Hakim Damis mengungkapkan hal-hal yang memberatkan, antara lain terdakwa tidak mendukung program pemerintah untuk mencegah dan memberantas tindak pidana korupsi, perbuatan terdakwa sebagai anggota Polri dapat menurunkan citra, wibawa, dan nama baik Polri.

"Hal-hal yang memberatkan, terdakwa dapat dikualifisir tidak bersikap ksatria ibarat lempar batu sembunyi tangan karena berani berbuat tapi tidak berani mengakui perbuatan, terdakwa sama sekali tidak menunjukkan penyesalan dalam perkara ini," katanya.

Namun, majelis hakim yang terdiri atas Muhammad Damis, Saifuddin Zuhri, dan Joko Soebagyo juga mempertimbangkan hal-hal yang meringankan dalam perbuatan Prasetijo.

"Terdakwa bersikap sopan selama persidangan, terdakwa belum pernah dijatuhi hukuman, terdakwa mengabdi sebagai anggota Polri selama lebih dari 30 tahun, terdakwa punya tanggungan keluarga, terdakwa hadir secara tertib, dan tidak pernah bertingkah yang membuat persidangan tidak lancar," kata hakim Damis.

Napoleon terbukti melakukan perbuatan seperti dalam dakwaan pertama dari Pasal 5 Ayat (2) juncto Pasal 5 Ayat (1) Huruf a Undang-Undang Nomor 31 Tahun 1999 tentang Pemberantasan Tindak Pidana Korupsi sebagaimana diubah dengan UU No. 20 Tahun 2001 jo. Pasal 55 Ayat (1) ke-1 KUHP.

Dalam perkara ini Napoleon Bonaparte terbukti menerima suap 370.000 dolar AS (sekitar Rp5,137 miliar) dan 200.000 dolar Singapura (sekitar Rp2,1 miliar) dari terpidana kasus korupsi cessie Bank Bali Djoko Tjandra melalui Tommy Sumardi agar Napoleon Bonaparte membantu penghapusan nama Djoko Tjandra dari daftar pencarian orang (DPO) yang dicatatkan di Direktorat Jenderal Imigrasi.

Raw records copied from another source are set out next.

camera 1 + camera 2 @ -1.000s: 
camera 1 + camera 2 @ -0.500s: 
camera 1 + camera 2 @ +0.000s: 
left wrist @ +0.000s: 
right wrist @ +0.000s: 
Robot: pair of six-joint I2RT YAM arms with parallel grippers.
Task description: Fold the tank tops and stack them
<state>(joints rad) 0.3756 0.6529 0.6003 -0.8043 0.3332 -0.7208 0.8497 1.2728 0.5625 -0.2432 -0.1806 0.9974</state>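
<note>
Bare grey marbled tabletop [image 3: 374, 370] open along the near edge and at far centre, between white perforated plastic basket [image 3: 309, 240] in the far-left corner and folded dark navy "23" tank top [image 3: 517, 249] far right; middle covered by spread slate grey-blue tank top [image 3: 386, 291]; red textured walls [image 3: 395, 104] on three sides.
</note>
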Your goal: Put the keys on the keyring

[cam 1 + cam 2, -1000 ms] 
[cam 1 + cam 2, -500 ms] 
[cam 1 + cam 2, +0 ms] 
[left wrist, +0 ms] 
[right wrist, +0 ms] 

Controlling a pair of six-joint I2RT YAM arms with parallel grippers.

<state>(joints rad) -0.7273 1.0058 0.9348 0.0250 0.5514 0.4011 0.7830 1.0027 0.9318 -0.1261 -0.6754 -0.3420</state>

Penyerahan uang dilakukan dalam beberapa tahap kepada Napoleon melalui perantaraan Tommy Sumardi.

Uang itu berasal dari Djoko Tjandra yang diberikan melalui sekretarisnya bernama Nurmawan Fransisca dan Nurdin.

Napoleon dinilai terbukti menghapus nama Djoko Tjandra dari Enhanced Cekal System (ECS) pada sistem informasi keimigrasian (SIMKIM).

Napoleon memerintahkan anak buahnya membuat Surat Divisi Hubungan Internasional Polri Nomor: B/1030/V/2020/NCB-Div HI pad a4 Mei 2020 perihal Pembaharuan Data Interpol Notices yang atas nama Kadivhubinter Polri Sekretaris NCB Interpol Indonesia Brigjen Pol. Nugroho Slamet Wibowo yang ditujukan kepada Ditjen Imigrasi. Isi surat pada pokoknya menyampaikan penghapusan interpol red notice.